The reply must return each line of the data exactly.

Segment Open

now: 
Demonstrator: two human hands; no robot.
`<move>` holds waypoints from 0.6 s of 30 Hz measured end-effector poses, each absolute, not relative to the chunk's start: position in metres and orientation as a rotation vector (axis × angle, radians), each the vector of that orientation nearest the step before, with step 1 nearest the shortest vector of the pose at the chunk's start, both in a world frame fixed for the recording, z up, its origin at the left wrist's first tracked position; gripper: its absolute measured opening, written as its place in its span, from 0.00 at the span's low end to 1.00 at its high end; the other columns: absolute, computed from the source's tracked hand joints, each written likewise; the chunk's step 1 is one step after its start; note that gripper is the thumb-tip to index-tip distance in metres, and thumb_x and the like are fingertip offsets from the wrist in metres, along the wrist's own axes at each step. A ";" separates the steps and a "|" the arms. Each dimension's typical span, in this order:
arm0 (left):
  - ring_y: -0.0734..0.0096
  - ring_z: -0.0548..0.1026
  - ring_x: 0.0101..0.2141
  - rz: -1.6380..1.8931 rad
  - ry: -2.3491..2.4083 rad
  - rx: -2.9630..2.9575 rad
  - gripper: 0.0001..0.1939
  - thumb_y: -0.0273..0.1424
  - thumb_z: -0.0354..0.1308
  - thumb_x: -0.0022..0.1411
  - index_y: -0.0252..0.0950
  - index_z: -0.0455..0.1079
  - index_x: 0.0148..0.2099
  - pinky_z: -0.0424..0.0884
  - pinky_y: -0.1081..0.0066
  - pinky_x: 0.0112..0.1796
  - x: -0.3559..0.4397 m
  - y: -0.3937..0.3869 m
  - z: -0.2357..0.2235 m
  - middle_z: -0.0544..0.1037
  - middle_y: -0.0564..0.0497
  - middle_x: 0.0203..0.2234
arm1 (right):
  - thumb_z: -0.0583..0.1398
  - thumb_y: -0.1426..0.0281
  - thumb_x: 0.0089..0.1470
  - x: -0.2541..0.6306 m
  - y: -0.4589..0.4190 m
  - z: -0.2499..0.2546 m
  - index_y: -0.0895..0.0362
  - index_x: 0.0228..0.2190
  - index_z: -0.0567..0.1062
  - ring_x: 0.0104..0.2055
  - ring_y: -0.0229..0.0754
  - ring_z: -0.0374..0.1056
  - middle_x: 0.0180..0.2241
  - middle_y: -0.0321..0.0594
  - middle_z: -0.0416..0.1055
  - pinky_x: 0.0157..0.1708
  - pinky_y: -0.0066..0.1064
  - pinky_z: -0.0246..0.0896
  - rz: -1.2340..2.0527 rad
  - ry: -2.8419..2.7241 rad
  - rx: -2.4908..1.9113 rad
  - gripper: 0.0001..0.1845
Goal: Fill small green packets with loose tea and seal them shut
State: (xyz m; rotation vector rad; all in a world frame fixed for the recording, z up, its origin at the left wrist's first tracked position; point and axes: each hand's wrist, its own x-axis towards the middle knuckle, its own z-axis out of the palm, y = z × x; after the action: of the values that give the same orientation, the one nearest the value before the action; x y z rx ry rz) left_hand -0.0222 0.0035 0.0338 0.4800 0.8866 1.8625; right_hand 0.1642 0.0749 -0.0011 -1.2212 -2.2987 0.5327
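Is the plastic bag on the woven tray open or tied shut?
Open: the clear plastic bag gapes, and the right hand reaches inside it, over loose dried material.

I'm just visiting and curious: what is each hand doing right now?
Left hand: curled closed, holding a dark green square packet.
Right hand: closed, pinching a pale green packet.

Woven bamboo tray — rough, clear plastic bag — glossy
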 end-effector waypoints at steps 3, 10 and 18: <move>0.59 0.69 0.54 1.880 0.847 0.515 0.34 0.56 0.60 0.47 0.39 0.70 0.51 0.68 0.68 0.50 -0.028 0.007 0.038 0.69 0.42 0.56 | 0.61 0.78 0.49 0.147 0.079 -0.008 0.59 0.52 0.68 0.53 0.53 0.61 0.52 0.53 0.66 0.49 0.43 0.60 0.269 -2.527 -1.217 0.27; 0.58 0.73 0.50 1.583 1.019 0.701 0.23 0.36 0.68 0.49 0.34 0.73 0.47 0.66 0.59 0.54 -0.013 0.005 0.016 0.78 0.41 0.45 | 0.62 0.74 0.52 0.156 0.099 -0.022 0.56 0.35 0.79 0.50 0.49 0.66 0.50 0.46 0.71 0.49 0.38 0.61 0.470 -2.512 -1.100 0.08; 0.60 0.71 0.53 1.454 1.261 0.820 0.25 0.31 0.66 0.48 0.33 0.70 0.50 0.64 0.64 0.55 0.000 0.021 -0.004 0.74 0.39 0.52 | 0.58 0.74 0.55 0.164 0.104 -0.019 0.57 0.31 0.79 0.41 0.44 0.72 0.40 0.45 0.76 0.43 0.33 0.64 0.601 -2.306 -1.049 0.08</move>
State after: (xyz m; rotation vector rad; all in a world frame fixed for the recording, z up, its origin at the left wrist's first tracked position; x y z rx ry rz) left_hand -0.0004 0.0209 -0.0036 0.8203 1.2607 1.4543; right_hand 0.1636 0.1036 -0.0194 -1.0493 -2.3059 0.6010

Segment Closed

Task result:
now: 
Demonstrator: two human hands; no robot.
`<move>` holds waypoints from 0.6 s of 30 Hz measured end-effector poses, each absolute, not relative to the chunk's start: position in metres and orientation as a rotation vector (axis × angle, radians), each the vector of that orientation nearest the step before, with step 1 nearest the shortest vector of the pose at the chunk's start, both in a world frame fixed for the recording, z up, its origin at the left wrist's first tracked position; gripper: its absolute measured opening, written as its place in its span, from 0.00 at the span's low end to 1.00 at its high end; the other columns: absolute, computed from the source's tracked hand joints, each written likewise; the chunk's step 1 is one step after its start; note that gripper is the thumb-tip to index-tip distance in metres, and thumb_x and the like are fingertip offsets from the wrist in metres, along the wrist's own axes at each step. A ";" separates the steps and a "|" the arms. Each dimension's typical span, in this order:
arm0 (left):
  - ring_y: -0.0734..0.0096
  - ring_z: -0.0548..0.1026
  - ring_x: 0.0101..0.2141
  - rz: -1.6380..1.8931 rad
  - ry: -2.3491..2.4083 rad
  - rx: -2.9630..2.9575 rad
  - gripper: 0.0001..0.1939
  - thumb_y: -0.0273..0.1424
  - thumb_z: -0.0354..0.1308
  - thumb_x: -0.0022..0.1411
  - index_y: -0.0252..0.0950
  - index_z: -0.0455..0.1079
  - index_x: 0.0148..0.2099
  - pinky_z: -0.0424..0.0884
  - pinky_y: -0.1081..0.0066
  - pinky_x: 0.0112..0.1796
  - x: -0.3559..0.4397 m
  - y: -0.3937..0.3869 m
  - z: -0.2357..0.2235 m
  - middle_z: -0.0544..0.1037
  - middle_y: -0.0564..0.0497
  - middle_x: 0.0203..0.2234
arm1 (right):
  - thumb_z: -0.0583..0.1398
  - thumb_y: -0.1426..0.0281
  - thumb_x: 0.0089..0.1470
  - x: -0.2541..0.6306 m
  - y: -0.4589..0.4190 m
  - z: -0.2499..0.2546 m
  - index_y: -0.0895..0.0362
  - index_x: 0.0228..0.2190
  - index_z: -0.0567..0.1062
  - ring_x: 0.0104..0.2055
  - ring_y: -0.0229..0.0754
  - ring_z: -0.0374..0.1056
  - middle_x: 0.0180..0.2241
  - middle_y: -0.0321..0.0594
  - middle_z: -0.0416..0.1055
  - pinky_x: 0.0157..0.1708
  - pinky_y: -0.0066..0.1064
  - pinky_z: -0.0246..0.0896
  - rz: -1.2340..2.0527 rad
  - ry: -2.8419..2.7241 rad
  - rx: -2.4908..1.9113 rad
  - gripper: 0.0001..0.1845
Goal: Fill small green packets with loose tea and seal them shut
State: (xyz m; rotation vector rad; all in a world frame fixed for the recording, z up, its origin at the left wrist's first tracked position; point and axes: each hand's wrist, its own x-axis towards the middle knuckle, its own z-axis out of the palm, y = z × x; after the action: of the values that give the same orientation, the one nearest the value before the action; x y z rx ry rz) left_hand -0.0222 0.0035 0.0338 0.4800 0.8866 1.8625; right_hand 0.1642 0.0749 -0.0011 -1.2212 -2.2987 0.5327
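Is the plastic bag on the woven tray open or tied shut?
Open: the clear plastic bag gapes, and the right hand reaches inside it, over loose dried material.

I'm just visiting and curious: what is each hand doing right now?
Left hand: curled closed, holding a dark green square packet.
Right hand: closed, pinching a pale green packet.

Woven bamboo tray — rough, clear plastic bag — glossy
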 end-effector waypoints at steps 3, 10 and 18: <move>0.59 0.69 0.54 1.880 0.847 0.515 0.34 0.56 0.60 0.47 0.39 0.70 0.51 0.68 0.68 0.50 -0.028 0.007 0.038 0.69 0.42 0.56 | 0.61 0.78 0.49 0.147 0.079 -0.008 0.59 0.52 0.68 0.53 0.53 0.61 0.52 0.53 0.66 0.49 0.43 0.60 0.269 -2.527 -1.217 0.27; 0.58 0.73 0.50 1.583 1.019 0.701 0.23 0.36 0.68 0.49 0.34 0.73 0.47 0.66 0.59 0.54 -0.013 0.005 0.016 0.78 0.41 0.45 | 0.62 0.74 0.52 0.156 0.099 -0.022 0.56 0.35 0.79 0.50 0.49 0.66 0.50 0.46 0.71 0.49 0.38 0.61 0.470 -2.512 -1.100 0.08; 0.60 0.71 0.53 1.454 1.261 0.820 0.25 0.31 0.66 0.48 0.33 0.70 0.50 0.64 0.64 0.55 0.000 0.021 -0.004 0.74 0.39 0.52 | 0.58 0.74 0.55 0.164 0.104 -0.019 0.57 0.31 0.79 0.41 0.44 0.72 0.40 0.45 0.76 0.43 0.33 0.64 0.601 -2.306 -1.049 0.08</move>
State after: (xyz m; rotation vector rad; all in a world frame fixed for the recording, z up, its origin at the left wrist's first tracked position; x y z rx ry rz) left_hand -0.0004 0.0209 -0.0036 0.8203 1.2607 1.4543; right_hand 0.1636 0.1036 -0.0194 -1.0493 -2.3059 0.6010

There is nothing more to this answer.